10. FICTION: "The folks who want to build this mosque -- who are really radical Islamists who want to triumphally prove that they can build a mosque right next to a place where 3,000 Americans were killed by radical Islamists -- those folks don't have any interest in reaching out to the community. They're trying to make a case about supremacy.” Newt Gingrich, August 10, 2010.
FACT: Imam Rauf: “I have been the imam at a mosque in Tribeca for 27 years. I am as much a part of this community as anyone else. Our mosque is as much a part of the neighborhood as any church, synagogue or surrounding business.”
The congregation, currently in Tribeca, about 12 blocks from Ground Zero, has outgrown the site. Other religious groups in this circumstance search for a suitable location that will continue to serve their worshipers. They looked for a building downtown because it met the needs of their congregation.
As for reaching out to the community, Imam Rauf said: “The center will be open to all regardless of religion. Like a YMCA, the 92nd St. Y or the Jewish Community Center uptown, it will admit everyone. It will be a center for all New Yorkers.”

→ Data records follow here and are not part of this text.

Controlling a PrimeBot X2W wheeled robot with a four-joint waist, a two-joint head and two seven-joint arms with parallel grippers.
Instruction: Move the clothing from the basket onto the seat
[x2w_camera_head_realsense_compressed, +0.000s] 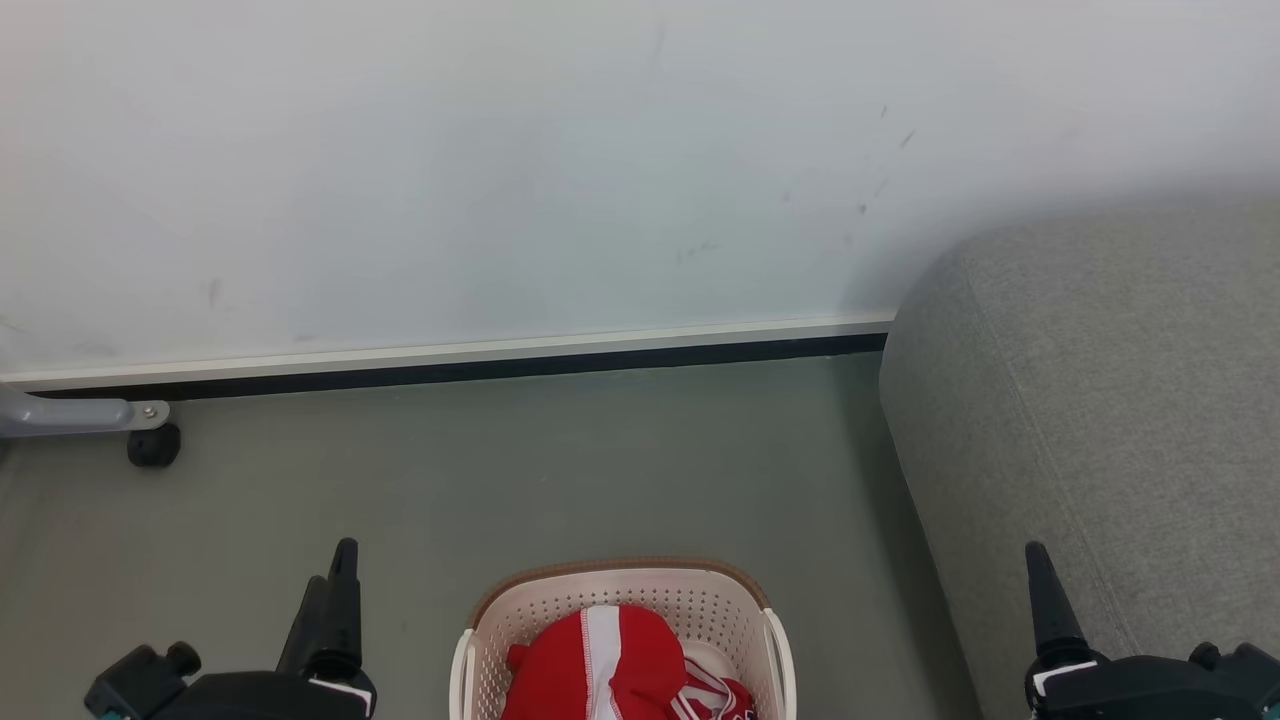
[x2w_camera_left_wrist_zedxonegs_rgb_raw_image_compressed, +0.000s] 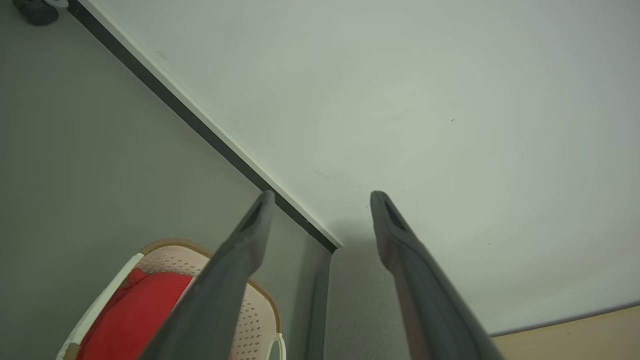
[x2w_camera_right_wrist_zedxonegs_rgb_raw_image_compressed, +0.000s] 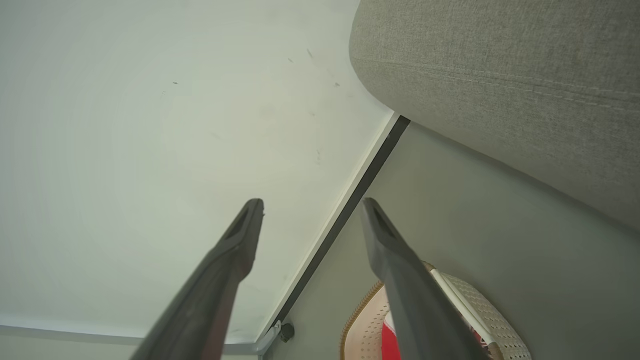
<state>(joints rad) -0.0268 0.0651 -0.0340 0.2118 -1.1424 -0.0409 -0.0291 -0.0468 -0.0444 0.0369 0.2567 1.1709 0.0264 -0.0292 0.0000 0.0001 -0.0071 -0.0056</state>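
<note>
At the lower middle of the head view, the clothing (x2w_camera_head_realsense_compressed: 620, 665) is seen heaped inside the basket (x2w_camera_head_realsense_compressed: 625, 572). The basket stands on the floor (x2w_camera_head_realsense_compressed: 560, 470), with the seat (x2w_camera_head_realsense_compressed: 1100, 420) near it on the robot's right. No red fabric is laid on the seat yet. The left gripper (x2w_camera_left_wrist_zedxonegs_rgb_raw_image_compressed: 322, 194) and the right gripper (x2w_camera_right_wrist_zedxonegs_rgb_raw_image_compressed: 310, 201) are held with their fingers spread apart, and nothing is carried between them. One is placed at each side of the basket, not touching it.

The garments are judged to be light, soft and limp, so they are expected to sag when lifted, and a hanging part could be caught on the basket rim. A hold is best taken on the raised red fold with the white stripe, at the top of the heap, where enough cloth can be pinched. The thin white-trimmed edges at the right are judged less secure.

In the head view the whole arrangement is given, but the near part of the basket is cut off by the picture's edge. In the left wrist view the strip of floor between basket and seat is shown. In the right wrist view the rounded corner of the seat is shown close up, while the clothing is mostly hidden behind a finger.
</note>
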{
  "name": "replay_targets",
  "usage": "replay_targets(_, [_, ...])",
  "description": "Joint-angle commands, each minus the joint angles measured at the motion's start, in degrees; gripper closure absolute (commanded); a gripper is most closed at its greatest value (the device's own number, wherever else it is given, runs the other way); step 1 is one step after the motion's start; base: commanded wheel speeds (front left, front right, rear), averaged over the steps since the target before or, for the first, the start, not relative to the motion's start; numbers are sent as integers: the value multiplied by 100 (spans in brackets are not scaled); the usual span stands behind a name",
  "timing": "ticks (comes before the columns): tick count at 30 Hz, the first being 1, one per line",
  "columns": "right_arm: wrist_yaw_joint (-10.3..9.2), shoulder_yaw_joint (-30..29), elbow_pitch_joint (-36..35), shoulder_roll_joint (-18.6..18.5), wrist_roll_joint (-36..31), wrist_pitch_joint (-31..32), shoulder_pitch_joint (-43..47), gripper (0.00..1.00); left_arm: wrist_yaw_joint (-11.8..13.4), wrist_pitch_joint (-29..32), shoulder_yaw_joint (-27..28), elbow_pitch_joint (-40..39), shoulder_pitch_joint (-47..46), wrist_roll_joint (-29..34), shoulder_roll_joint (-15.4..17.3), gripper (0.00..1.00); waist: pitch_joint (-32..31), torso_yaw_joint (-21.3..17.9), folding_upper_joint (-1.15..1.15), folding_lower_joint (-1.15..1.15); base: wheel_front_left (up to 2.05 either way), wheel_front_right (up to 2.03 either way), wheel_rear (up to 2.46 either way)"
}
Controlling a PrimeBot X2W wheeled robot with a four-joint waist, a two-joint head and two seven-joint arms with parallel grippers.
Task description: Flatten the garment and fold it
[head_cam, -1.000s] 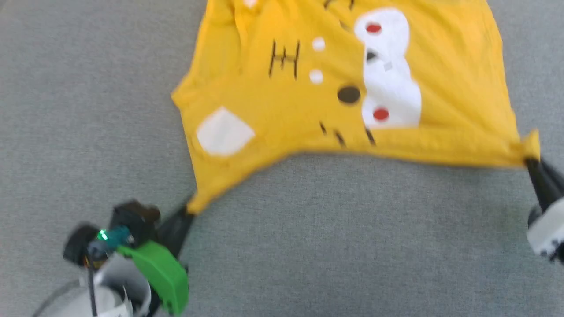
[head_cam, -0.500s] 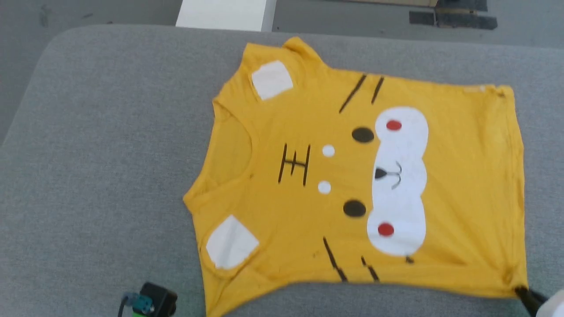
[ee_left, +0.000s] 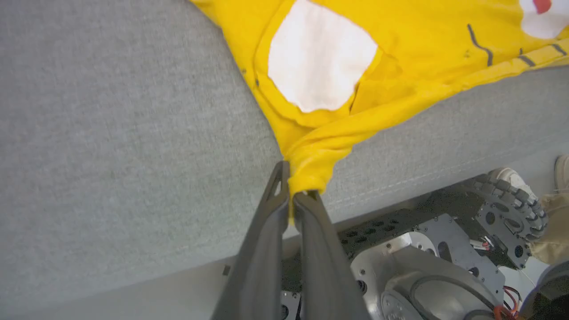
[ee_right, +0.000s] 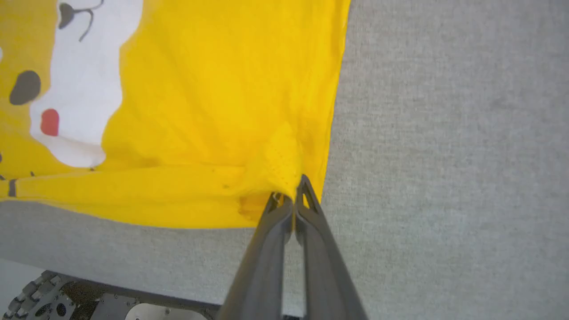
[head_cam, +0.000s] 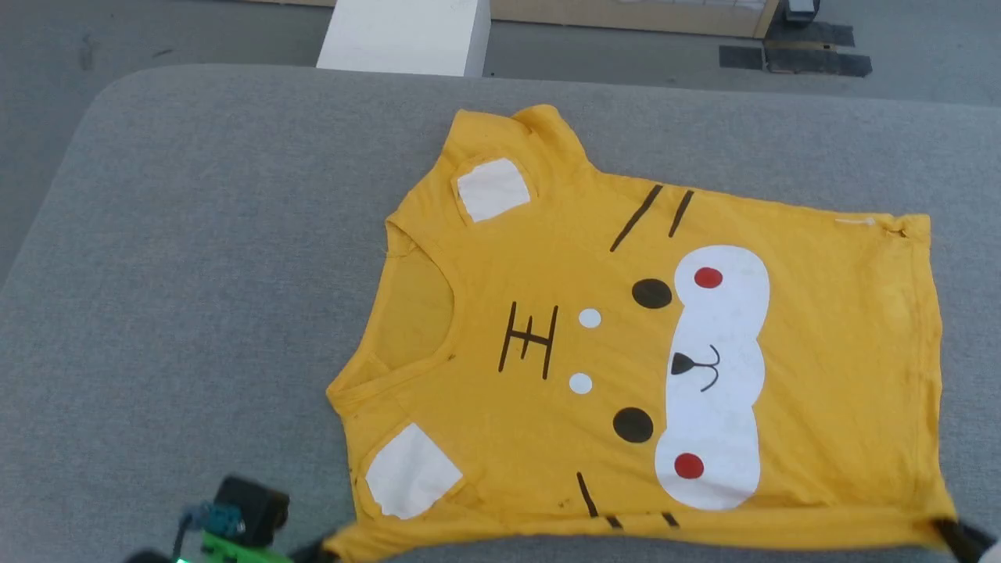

11. FICTION: There should be no mosque near Ground Zero in New York so long as there are no churches or synagogues in Saudi Arabia.
FACT: The First Amendment to the U.S. Constitution states: "Congress shall make no law respecting an establishment of religion, or prohibiting the free exercise thereof.”
The phrase “prohibiting free exercise thereof” sets the Constitutional standard. Looking to medieval theocratic monarchies as a model for how we can fulfill our Democratic institutions is definitely not the American way.
12. FICTION: It is not about religious freedom. It is about sensitivity.
FACT: Sensitivity—common decency, empathy, compassion, appreciation for the suffering of another. In order to qualify as real sensitivity it has to be reciprocal. Sensitivity is mutual. It goes both ways.
The kind of sensitivity opponents speak about is one way sensitivity—you should be sensitive to my concerns but I don’t have to be sensitive to your concerns.
That sensitivity is insincere, heartless and self-centered. It is fake sensitivity.
Wrote Conservative columnist Kathleen Parker: “We teach tolerance by being tolerant. We can't insist that our freedom of speech allows us to draw cartoons or produce plays that Muslims find offensive and then demand that they be more sensitive to our feelings.
“Nobody ever said freedom would be easy. We are challenged every day to reconcile what is allowable and what is acceptable. Compromise, though sometimes maddening, is part of the bargain. We let the Ku Klux Klan march, not because we agree with them but because they have a right to display their hideous ignorance.”
The clear and unambiguous protections offered by the First Amendment to the Constitution makes it about religious freedom.
13. FICTION: I support freedom of religion. But…
FACT: Anyone who advocates diluting, weakening, ignoring or violating the U. S. Constitution cannot be counted as a supporter of our sacred founding document. There is no “but” in the Constitution.
As President Obama has said: “This is America. And our commitment to religious freedom must be unshakeable. The principle that people of all faiths are welcome in this country and that they will not be treated differently by their government is essential to who we are. The writ of the Founders must endure.”
So how did you do?
If you agreed with the facts of all 13 statements, you scored a perfect 100%. You are ready to stand proudly for TRUTH, JUSTICE and THE AMERICAN WAY.
If you agreed with 10-12 statements, you scored well enough to show your great respect for the U.S. Constitution.
If you did not go with the facts for fewer than 9 statements, you fail basic Constitutional law. Your homework: go read the Constitution.